Technology demonstrators such as the X-31, F-16 VISTA and F-15 S/MTD were built to showcase the capabilities of an aircraft using this technology; it has since been incorporated into pre-production and production fighters such as the F-22 Raptor. Eastern Bloc design companies have also introduced this technology into variants of fourth-generation aircraft such as the MiG-29 and Su-27 to produce the MiG-29OVT tech demonstrator and Su-30MKI air superiority fighter respectively, and planned fifth-generation Russian-designed aircraft such as the Sukhoi Su-57 will use the technology as well. In addition domestic Russian Su-30 fighters will be upgraded with thrust vectoring engines.

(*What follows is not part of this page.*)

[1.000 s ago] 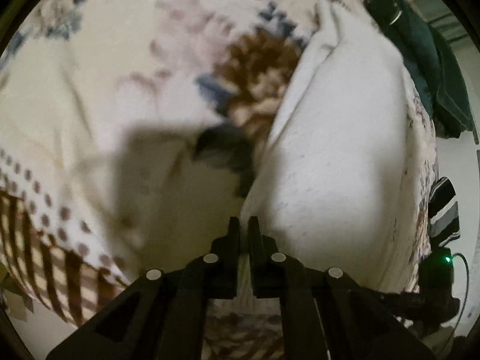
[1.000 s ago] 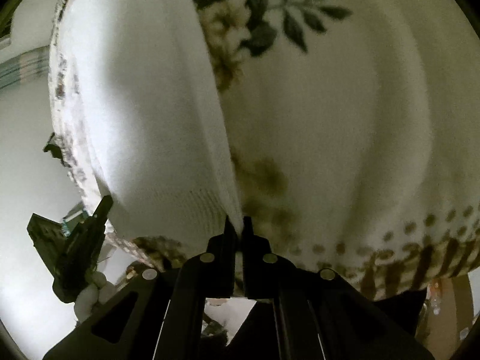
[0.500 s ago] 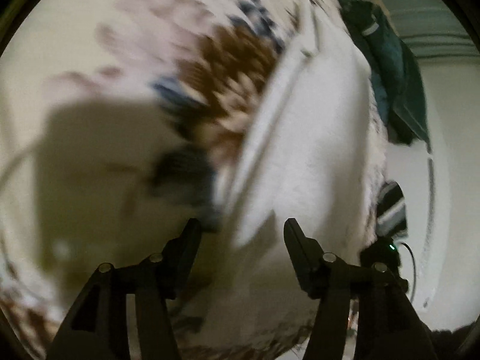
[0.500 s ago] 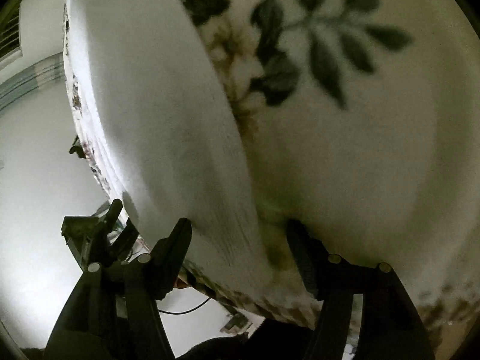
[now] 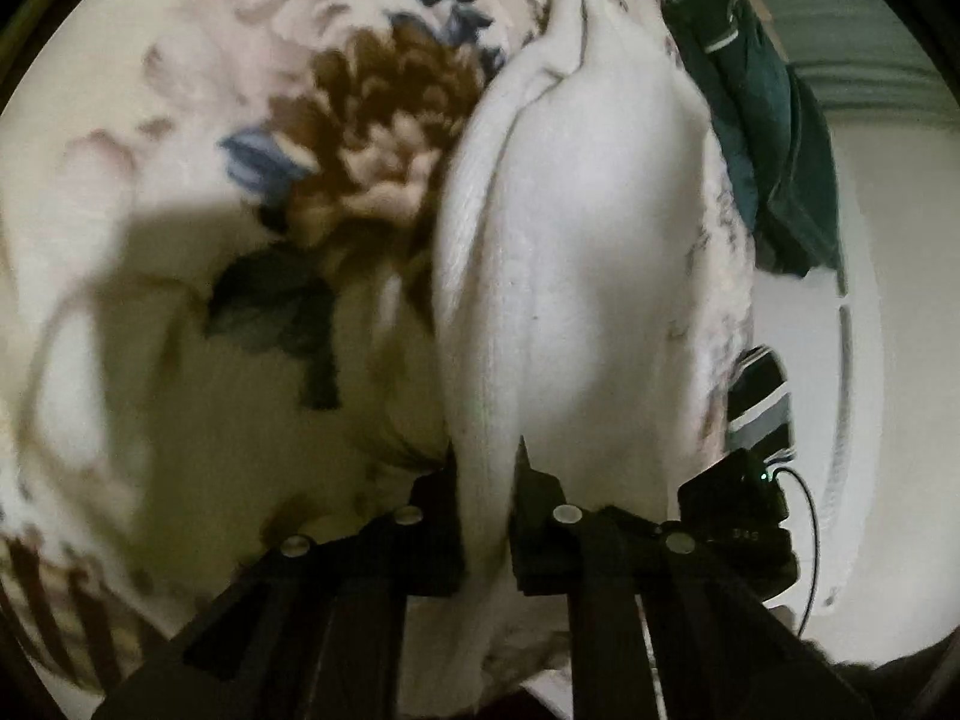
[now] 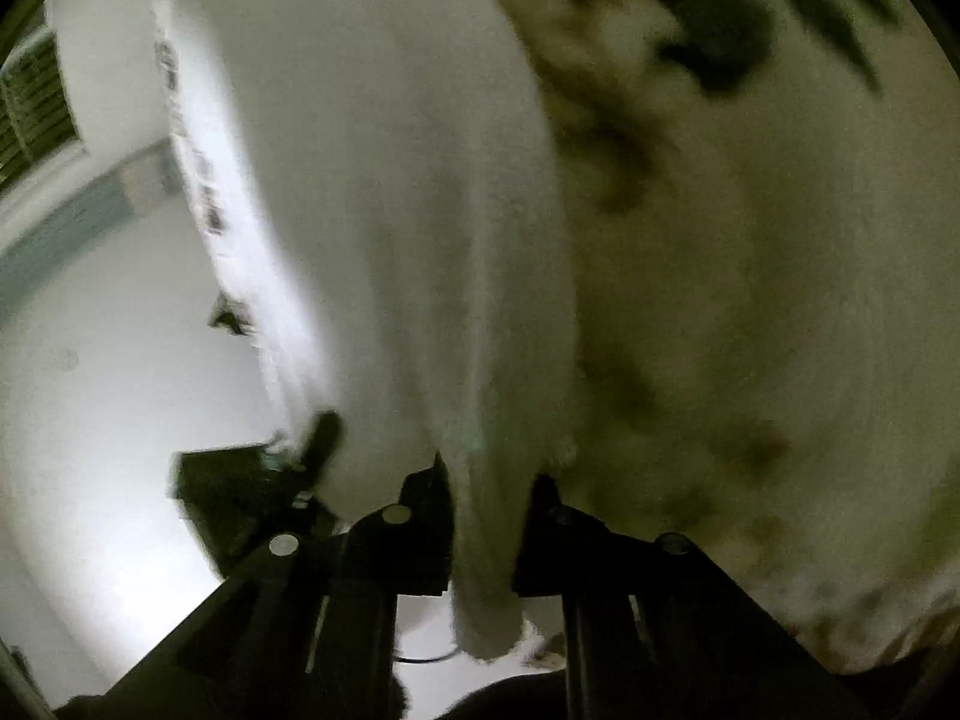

Thrust vectoring is most useful while performing maneuvers such as the aerial J-turn, where the nose of the aircraft is pointed upwards (and thus the engine thrust counters gravity as well as providing attitude control). It is generally considered impossible, in fact, to perform a true J-turn maneuver without vectored thrust. Other maneuvers that are considered impossible to perform under control using only aerodynamic maneuvering include the Bell (a 360° loop with negligible altitude change) and the controlled flat spin (360° of yaw around a point of rotation that lies inside the aircraft).